Supplied data
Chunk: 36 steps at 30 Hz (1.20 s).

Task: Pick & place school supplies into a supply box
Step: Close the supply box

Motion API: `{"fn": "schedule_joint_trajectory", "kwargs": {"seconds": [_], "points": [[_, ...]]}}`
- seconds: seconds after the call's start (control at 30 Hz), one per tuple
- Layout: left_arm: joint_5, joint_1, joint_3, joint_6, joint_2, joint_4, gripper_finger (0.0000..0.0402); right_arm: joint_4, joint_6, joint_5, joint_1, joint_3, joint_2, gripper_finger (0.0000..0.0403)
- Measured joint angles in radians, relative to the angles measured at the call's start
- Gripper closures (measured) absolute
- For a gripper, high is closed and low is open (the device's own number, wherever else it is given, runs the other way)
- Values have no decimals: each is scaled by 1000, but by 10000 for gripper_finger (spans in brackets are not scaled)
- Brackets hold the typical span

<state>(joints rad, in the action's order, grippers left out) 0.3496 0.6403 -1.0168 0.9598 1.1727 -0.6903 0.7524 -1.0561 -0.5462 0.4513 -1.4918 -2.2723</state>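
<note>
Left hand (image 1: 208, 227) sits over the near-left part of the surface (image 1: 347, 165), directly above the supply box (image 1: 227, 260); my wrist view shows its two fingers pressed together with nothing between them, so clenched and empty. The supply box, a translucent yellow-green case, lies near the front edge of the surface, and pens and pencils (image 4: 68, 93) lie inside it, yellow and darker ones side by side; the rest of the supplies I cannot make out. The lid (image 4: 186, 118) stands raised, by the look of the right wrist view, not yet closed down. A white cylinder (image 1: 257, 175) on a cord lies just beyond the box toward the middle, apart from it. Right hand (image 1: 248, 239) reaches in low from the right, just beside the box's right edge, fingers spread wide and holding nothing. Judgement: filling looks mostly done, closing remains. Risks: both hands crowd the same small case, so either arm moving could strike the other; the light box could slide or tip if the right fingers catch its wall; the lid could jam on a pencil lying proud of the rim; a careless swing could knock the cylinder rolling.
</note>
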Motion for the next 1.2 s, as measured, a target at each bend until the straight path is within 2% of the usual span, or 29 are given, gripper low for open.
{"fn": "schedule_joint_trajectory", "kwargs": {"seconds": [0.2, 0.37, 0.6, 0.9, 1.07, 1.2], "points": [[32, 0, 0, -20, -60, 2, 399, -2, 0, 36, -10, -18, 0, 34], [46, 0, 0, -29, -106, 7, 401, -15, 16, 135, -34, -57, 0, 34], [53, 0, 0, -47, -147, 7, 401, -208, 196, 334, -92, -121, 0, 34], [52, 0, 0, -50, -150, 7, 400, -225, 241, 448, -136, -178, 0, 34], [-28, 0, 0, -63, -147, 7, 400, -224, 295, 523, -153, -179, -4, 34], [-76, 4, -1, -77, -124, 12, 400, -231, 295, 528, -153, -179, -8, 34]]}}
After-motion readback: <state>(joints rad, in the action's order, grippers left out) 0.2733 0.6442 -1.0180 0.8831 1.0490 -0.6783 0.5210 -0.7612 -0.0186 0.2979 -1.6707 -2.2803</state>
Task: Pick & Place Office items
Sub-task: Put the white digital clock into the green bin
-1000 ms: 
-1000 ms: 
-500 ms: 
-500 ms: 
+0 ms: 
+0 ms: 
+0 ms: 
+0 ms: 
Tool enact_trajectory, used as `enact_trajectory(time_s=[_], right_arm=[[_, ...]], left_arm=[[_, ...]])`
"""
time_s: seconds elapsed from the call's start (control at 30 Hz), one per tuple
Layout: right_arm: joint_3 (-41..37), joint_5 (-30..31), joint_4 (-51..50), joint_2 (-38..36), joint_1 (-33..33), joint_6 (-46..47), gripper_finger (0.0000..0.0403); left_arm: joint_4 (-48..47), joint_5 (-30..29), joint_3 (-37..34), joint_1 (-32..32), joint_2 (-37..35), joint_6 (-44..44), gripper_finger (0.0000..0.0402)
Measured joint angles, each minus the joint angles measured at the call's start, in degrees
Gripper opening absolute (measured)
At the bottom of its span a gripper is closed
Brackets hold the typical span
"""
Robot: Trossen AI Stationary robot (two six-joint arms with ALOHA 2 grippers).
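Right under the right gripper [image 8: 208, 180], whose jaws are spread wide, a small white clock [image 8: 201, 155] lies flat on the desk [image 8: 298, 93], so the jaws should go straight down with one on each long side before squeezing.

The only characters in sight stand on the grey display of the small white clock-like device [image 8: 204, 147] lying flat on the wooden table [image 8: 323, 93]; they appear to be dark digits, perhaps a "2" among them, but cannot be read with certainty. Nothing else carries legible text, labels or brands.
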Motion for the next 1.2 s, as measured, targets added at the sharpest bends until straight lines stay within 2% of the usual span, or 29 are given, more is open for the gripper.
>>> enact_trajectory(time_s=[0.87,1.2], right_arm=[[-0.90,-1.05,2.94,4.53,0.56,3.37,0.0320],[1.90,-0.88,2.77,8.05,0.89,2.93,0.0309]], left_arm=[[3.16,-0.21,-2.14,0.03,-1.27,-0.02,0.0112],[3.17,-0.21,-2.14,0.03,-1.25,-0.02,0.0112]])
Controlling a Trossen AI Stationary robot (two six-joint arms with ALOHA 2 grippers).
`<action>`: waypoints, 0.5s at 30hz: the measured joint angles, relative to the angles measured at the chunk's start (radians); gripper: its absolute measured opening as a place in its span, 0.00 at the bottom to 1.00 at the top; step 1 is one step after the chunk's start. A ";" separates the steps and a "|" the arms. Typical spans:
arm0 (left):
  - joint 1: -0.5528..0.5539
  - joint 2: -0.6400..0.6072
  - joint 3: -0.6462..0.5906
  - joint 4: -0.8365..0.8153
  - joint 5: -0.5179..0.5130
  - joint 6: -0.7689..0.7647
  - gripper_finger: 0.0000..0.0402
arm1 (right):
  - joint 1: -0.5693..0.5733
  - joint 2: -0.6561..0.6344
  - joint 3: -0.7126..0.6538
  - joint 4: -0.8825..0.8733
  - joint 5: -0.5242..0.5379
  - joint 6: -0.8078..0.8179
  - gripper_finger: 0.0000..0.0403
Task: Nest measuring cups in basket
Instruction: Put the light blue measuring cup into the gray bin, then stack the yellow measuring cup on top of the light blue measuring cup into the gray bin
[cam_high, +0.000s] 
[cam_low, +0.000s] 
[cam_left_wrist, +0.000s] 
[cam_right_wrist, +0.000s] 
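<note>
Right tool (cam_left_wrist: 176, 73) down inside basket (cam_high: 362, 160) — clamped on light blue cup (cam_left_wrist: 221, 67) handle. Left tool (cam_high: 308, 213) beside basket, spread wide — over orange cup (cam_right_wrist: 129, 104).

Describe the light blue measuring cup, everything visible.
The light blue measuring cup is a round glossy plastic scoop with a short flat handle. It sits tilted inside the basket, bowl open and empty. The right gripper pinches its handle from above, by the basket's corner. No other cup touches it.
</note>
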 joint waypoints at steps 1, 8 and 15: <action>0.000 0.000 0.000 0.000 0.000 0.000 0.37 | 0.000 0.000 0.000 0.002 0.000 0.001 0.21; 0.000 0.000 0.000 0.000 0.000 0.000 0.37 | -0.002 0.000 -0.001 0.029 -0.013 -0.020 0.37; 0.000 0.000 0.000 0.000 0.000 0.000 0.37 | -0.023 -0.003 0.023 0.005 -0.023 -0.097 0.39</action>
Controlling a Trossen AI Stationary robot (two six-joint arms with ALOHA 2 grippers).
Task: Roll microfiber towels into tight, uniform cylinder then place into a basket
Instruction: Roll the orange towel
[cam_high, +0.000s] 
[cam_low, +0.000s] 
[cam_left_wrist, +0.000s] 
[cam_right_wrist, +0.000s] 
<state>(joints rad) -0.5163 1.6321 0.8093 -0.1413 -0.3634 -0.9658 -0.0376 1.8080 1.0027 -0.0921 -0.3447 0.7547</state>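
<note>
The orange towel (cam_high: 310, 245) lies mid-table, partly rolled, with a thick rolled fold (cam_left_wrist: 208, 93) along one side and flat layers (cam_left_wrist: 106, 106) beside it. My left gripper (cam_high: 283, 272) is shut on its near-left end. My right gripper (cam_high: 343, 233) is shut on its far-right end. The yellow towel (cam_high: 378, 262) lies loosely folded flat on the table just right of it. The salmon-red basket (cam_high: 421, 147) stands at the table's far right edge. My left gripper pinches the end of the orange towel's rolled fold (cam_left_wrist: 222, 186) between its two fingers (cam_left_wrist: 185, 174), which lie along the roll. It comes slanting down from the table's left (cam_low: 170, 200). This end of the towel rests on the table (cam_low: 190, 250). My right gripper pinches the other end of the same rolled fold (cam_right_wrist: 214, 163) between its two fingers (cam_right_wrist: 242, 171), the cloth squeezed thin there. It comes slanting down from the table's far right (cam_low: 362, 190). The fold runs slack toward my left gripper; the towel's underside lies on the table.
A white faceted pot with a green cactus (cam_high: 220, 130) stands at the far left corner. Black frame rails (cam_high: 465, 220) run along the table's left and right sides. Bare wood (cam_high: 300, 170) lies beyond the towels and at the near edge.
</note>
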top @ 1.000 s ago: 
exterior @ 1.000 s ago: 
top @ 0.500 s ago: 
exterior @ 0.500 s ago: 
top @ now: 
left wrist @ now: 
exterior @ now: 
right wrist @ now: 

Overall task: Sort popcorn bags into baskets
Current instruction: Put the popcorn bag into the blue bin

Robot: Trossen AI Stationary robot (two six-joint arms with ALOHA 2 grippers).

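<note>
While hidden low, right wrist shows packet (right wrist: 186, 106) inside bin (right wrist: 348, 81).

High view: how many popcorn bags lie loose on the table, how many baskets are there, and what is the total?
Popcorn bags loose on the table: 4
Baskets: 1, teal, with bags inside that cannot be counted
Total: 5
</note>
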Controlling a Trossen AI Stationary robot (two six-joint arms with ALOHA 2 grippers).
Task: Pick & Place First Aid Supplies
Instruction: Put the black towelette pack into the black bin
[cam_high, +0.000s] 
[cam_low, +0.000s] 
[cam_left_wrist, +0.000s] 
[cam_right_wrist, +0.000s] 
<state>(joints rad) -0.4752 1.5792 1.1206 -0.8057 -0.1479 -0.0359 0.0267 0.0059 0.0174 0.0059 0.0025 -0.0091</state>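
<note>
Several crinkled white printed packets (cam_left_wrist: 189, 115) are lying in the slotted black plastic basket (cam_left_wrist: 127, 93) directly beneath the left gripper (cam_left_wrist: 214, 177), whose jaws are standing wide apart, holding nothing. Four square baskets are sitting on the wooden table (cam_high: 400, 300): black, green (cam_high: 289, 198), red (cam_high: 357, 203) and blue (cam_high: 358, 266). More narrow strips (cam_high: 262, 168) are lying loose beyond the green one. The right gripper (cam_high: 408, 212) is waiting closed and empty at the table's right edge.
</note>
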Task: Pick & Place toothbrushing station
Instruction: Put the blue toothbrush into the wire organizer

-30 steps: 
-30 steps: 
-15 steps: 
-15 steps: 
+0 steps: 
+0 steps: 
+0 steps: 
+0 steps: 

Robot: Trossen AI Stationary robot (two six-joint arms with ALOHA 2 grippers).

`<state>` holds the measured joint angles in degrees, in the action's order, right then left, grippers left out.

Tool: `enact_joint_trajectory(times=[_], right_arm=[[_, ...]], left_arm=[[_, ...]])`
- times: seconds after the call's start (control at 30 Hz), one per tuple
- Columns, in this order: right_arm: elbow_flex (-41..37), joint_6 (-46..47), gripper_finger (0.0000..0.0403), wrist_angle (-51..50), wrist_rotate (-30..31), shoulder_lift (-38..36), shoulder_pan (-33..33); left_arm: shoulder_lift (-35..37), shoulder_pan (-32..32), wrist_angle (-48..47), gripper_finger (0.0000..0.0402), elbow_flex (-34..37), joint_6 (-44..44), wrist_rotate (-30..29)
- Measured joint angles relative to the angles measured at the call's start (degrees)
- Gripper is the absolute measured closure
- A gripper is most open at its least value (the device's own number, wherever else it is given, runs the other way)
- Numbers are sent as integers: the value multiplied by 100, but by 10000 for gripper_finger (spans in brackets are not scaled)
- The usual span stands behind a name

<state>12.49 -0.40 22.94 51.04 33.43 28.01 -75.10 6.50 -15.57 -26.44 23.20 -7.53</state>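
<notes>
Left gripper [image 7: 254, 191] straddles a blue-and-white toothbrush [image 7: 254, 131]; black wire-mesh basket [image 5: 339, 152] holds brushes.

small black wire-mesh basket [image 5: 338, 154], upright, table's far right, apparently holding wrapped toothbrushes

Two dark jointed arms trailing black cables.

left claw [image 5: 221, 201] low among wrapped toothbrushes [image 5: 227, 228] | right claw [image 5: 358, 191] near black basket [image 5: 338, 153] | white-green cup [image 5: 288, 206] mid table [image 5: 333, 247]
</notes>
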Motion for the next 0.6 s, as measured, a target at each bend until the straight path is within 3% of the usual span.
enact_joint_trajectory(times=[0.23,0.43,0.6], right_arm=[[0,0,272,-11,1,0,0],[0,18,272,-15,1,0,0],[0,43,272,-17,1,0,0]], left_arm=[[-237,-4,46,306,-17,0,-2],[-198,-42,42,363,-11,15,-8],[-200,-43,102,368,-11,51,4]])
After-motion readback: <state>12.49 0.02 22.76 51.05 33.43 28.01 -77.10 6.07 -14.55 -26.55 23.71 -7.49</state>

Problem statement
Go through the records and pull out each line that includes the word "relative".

Answer box
- Measured joint angles in radians, relative to the angles measured at the call's start
`<action>`: waypoints, 0.5s at 30hz: the measured joint angles, relative to the angles measured at the chunk's start (radians); gripper: its absolute measured opening as a place in its span, 0.00 at the bottom to 1.00 at the top; step 1 is one step after the chunk's start. A ";" separates the steps and a "|" the arms. Typical spans:
- Measured joint angles relative to the angles measured at the call's start (degrees)

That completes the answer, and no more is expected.